In vivo DSP crosslinking and enrichment in Hfq-interacting proteins

Strain IBhfq95Δhfq was transformed by the plasmids pHfqH6, a pACYC184 derivative expressing HfqH6, or pACYC184, as a control (Table S1). Cultures in LB medium were harvested in late exponential phase (A650 = 1), pellets were washed twice in PBS and resuspended in 0.25 mM DSP (Dithiobis[succinimidyl propionate) in PBS25 for 1 h at 37 °C. The reaction was then stopped by addition of 50 mM Tris pH 8. The suspensions were passed through a French press. The cell extracts were clarified by centrifugation and the supernatants submitted to Ni-Agarose affinity chromatography as indicated by the supplier (wash in 20 mM Tris pH 7.5, 300 mM NaCl, 20 mM imidazole and elution in 20 mM Tris pH 7.5, 300 mM NaCl, 300 mM imidazole). Half of each extract was incubated with 50 mM DTT at 37 °C for 1 h (without any RNase A treatment) to reverse the crosslinking before loading on 10% SDS-PAGE gel. Gels were stained with colloidal blue. Each lane was cut into 24 slices, which were directly analysed by mass spectrometry (see supplementary Material and Methods) by the proteomic platform of Strasbourg Esplanade.

Purification of proteins, far-western, DSC, CD and MST experiments

Ec-HfqHis6 was overexpressed in a ∆hfq strain, purified as described previously23 and stored in standard buffer (50 mM Tris-HCl pH7.6, 50 mM NH4Cl, 1 mM EDTA, 0.1% Triton X100, 5% glycerol). We verified the thermal stability of Hfq by Differential Scanning fluorimetry (NanoDSF) using Prometheus (Nanotemper GmbH), and by Differential Scanning Calorimetry (DSC) using CapDSC (Malvern). Both experiments were performed in standard buffer from 25 to 95 °C for NanoDSF and from 30 to 110 °C for DSC, and at a rate of 1 °C/min. In both cases, no denaturation was observed. Circular dichroism (CD) experiments in the far UV confirmed moreover that the protein was correctly folded, exhibiting a typical mixed alpha/beta structure (data not shown). Rho was a gift of Marc Boudvillain (CNRS UPR4301). RNA polymerase was overproduced from the multicopy plasmid pVS10 (T7P-α–β–β′-His6–ω) with a C-terminally His-tagged ß′ subunit (gift of Nicolas Joly, Institut Jacques Monod) in a ∆hfq strain and purified as in26. His-tagged EF-Tu was a gift of Sophie Chat (CNRS UMR6290). It was overexpressed in E. coli BL21(DE3) and then isolated using Ni2+ pre-charged HiTrap chelating columns. Ribosomal protein S1 was purified as in22 after washing the poly(A) Sepharose column with buffer containing 1 M NH4Cl. The eluted material was passed through a G100 Sephadex column in the same buffer, and the fractions containing S1 were concentrated. PAP was purified as in27. Total RNA was extracted as in28. Poly(A) and poly(G) were from Sigma.

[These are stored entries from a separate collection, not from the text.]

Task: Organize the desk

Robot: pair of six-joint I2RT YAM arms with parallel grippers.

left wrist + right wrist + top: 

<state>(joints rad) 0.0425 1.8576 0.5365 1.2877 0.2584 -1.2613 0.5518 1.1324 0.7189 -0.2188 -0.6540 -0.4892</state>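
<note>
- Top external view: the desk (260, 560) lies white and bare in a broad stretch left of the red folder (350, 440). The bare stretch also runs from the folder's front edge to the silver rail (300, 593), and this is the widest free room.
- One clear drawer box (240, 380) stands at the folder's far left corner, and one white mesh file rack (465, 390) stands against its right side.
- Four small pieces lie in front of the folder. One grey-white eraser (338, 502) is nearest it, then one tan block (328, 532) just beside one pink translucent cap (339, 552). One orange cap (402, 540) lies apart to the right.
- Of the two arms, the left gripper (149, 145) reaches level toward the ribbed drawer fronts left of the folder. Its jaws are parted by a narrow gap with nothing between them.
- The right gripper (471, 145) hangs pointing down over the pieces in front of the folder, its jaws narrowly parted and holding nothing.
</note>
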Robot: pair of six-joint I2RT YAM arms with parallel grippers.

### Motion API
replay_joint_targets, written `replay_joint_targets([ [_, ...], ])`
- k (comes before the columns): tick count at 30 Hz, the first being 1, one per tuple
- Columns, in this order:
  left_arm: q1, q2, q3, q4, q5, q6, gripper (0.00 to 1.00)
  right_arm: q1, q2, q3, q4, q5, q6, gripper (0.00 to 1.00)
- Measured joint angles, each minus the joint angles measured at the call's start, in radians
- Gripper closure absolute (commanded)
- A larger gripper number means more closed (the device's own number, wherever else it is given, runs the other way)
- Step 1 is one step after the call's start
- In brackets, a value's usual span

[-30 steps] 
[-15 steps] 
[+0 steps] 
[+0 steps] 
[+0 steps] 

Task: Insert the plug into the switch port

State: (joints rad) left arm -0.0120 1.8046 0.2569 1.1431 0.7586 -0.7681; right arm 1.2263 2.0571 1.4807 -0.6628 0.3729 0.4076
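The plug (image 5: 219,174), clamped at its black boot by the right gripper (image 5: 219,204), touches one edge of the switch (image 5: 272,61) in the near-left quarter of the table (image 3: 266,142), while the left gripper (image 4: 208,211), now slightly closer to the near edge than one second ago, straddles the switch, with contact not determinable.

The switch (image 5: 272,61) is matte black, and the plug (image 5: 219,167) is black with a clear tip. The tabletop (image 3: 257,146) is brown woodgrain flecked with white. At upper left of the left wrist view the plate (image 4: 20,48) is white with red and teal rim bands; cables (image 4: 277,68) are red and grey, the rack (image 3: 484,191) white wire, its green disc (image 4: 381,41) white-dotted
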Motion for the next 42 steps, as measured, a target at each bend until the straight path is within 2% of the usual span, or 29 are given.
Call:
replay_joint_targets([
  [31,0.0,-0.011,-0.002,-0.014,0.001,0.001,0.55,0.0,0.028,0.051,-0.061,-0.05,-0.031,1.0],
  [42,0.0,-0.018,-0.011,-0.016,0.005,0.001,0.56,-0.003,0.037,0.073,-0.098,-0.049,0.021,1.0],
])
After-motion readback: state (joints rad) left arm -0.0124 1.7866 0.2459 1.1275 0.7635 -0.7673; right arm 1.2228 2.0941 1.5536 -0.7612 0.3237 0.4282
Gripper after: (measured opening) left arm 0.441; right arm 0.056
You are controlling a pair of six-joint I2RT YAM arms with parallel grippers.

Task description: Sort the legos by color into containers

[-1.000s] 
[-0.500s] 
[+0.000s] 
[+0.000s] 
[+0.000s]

Far western blot was performed as described in29. Briefly, purified proteins were run on 12.5% SDS-PAGE (Acrylamide/bisacrylamide 29:1) and transferred to nitrocellulose blotting membrane (AmershamTM ProtanTM 0.45 µm NC). The proteins on the membrane were denaturated in buffers with varying concentrations of guanidine-HCl and then renaturated by overnight incubation at 4 °C in 20 ml protein-binding buffer containing (far western) or not (western) purified Hfq (20 µg). After washing, bound Hfq was detected with an anti-Hfq polyclonal antibody23 and an anti-rabbit IgG(H + L) HRP-conjugated secondary antibody using BioRad ClarityTM Western ECL Substrate and digital imaging.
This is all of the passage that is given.